As of the 2020 United States census, there were 182 people, 0 households, and 0 families residing in the CDP.

===2000 census===
As of the census of 2000, there were 263 people, 65 households, and 59 families residing in the CDP. The population density was 149.3 PD/sqmi. There were 91 housing units at an average density of 51.7 /sqmi. The racial makeup of the CDP was 64.26% White, 1.90% Native American, 28.14% from other races, and 5.70% from two or more races. Hispanic or Latino of any race were 96.96% of the population.
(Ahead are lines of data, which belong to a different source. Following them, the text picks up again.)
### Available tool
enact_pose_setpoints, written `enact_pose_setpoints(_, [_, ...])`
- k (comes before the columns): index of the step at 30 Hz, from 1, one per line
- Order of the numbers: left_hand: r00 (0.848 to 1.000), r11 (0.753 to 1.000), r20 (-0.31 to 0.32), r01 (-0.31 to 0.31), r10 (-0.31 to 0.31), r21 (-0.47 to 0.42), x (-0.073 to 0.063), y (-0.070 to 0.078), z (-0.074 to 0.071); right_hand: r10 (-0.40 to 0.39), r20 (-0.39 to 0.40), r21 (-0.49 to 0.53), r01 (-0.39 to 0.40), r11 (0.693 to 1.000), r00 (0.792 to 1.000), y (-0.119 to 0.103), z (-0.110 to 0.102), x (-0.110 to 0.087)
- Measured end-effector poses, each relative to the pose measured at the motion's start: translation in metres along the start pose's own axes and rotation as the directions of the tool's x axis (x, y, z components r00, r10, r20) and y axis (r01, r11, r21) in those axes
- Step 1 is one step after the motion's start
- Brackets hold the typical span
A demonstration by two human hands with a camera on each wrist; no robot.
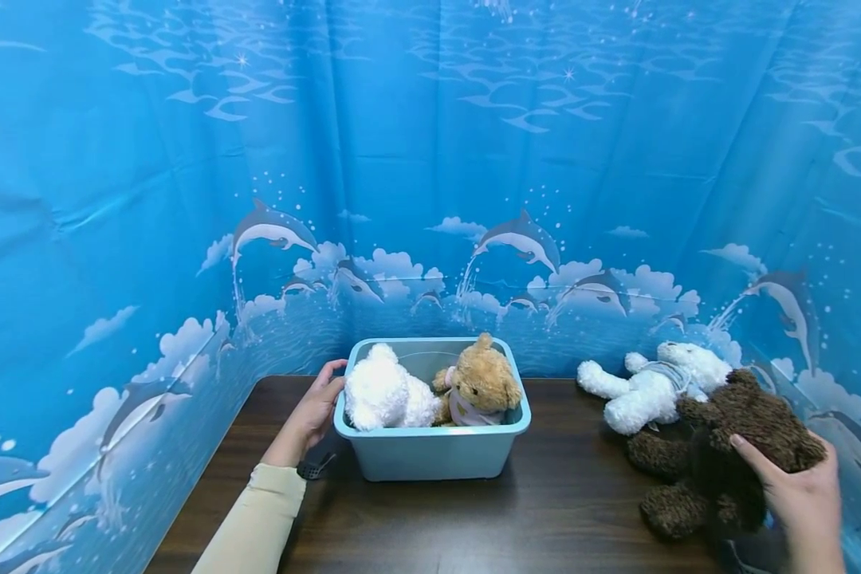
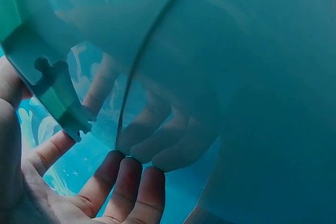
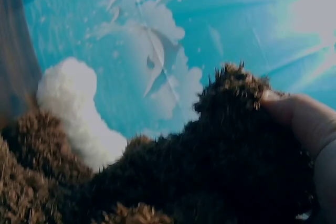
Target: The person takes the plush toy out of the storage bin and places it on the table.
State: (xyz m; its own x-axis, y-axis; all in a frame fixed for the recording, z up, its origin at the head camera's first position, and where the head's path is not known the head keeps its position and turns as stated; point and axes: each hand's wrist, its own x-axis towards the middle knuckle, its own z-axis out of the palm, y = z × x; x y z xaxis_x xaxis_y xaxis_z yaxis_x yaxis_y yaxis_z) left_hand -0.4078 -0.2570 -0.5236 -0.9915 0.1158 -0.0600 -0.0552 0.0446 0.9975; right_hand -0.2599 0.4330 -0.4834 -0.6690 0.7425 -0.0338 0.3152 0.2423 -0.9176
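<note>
My left hand is at the left end of a light blue plastic bin. In the left wrist view its fingertips touch the bin's smooth outer wall just below the rim. Inside the bin sit a fluffy white stuffed toy, on the left, and a tan teddy bear with a pale garment, on the right. Over at the right, my right hand grips a dark brown teddy bear, thumb on its fur and the other fingers mostly hidden behind it.
A white teddy bear with a grey garment lies behind the brown one, partly covered by it. Everything rests on a dark wooden table. A blue curtain printed with dolphins closes off the back and sides.
</note>
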Motion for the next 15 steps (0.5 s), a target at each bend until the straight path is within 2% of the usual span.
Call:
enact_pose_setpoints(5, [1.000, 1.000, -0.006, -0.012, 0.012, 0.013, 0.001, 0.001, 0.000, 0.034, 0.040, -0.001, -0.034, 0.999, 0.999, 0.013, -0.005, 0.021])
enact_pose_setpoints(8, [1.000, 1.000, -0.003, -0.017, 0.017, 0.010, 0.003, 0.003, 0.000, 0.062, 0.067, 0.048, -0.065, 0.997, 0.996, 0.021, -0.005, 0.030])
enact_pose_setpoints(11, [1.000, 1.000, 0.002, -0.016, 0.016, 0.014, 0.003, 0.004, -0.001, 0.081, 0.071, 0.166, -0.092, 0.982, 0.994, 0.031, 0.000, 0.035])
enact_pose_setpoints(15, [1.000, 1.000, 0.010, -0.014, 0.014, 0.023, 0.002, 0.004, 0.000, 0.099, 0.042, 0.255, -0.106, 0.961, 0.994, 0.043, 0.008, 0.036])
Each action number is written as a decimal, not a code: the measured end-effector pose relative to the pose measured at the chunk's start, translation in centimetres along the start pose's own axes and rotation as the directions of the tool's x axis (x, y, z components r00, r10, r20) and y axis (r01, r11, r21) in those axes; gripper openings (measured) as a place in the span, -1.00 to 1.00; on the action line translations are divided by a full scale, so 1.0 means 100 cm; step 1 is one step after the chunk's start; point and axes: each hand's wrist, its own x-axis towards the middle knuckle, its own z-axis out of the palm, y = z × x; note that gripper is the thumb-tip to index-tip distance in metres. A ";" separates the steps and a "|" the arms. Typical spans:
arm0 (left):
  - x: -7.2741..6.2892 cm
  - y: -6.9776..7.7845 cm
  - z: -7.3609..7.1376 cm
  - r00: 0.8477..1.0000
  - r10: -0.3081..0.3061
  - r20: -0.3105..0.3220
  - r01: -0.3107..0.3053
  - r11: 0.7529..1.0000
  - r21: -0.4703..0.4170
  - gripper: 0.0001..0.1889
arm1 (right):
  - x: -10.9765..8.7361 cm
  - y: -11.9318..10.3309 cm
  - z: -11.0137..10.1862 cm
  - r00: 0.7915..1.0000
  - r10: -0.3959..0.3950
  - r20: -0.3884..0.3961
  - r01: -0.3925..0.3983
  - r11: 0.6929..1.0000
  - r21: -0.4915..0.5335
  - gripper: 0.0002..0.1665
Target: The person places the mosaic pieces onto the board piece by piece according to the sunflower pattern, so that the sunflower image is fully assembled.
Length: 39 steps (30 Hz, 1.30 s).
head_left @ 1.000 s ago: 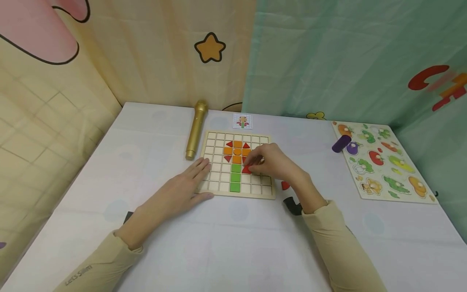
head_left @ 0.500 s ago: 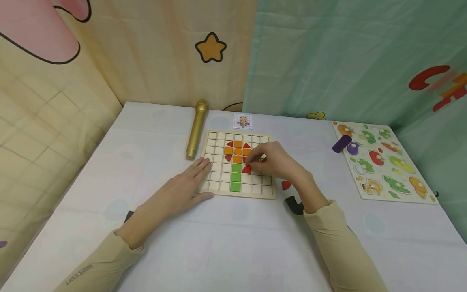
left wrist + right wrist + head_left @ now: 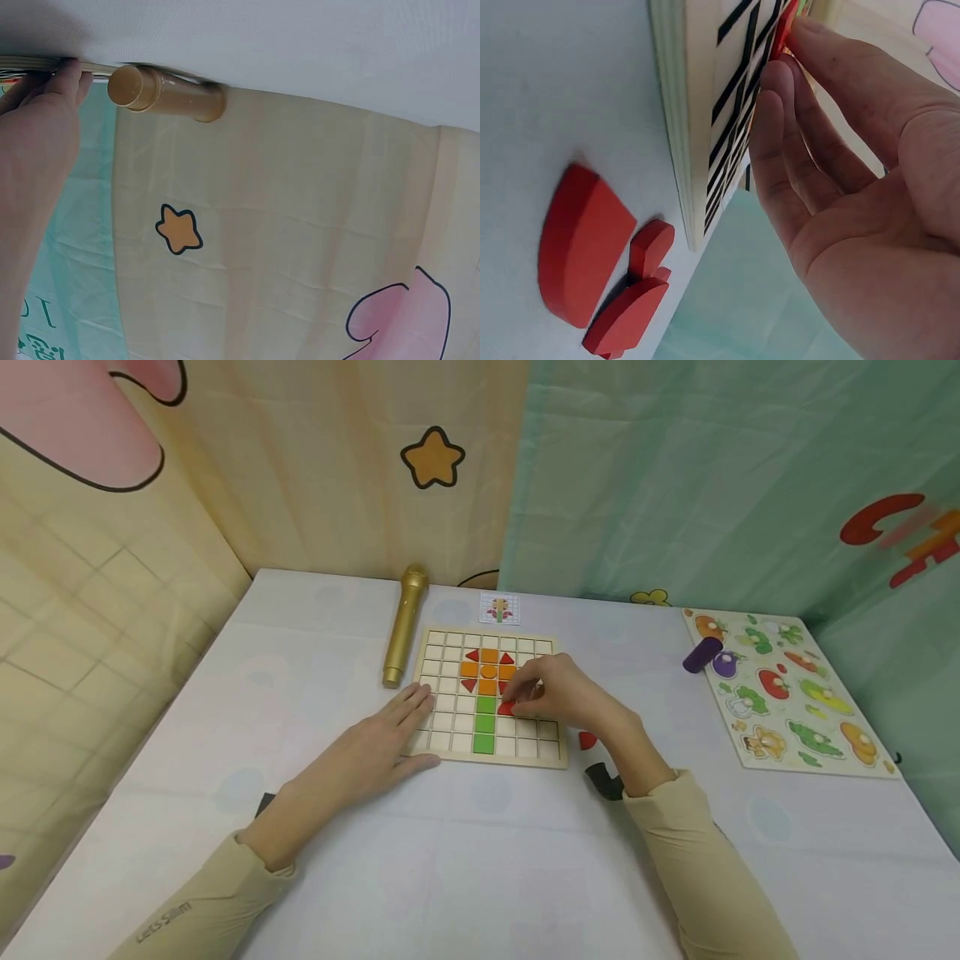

There were 65 households, out of which 52.3% had children under the age of 18 living with them, 81.5% were married couples living together, 7.7% had a female householder with no husband present, and 9.2% were non-families. 7.7% of all households were made up of individuals, and 6.2% had someone living alone who was 65 years of age or older. The average household size was 4.05 and the average family size was 4.32.

In the CDP the population was spread out, with 39.5% under the age of 18, 11.0% from 18 to 24, 21.7% from 25 to 44, 19.0% from 45 to 64, and 8.7% who were 65 years of age or older. The median age was 25 years. For every 100 females there were 89.2 males. For every 100 females age 18 and over, there were 98.8 males.

The median income for a household in the CDP was $20,179, and the median income for a family was $20,179. Males had a median income of $26,250 versus $0 for females. The per capita income for the CDP was $5,462. About 25.5% of families and 35.8% of the population were below the poverty line, including 62.3% of those under the age of 18 and none of those 65 or over.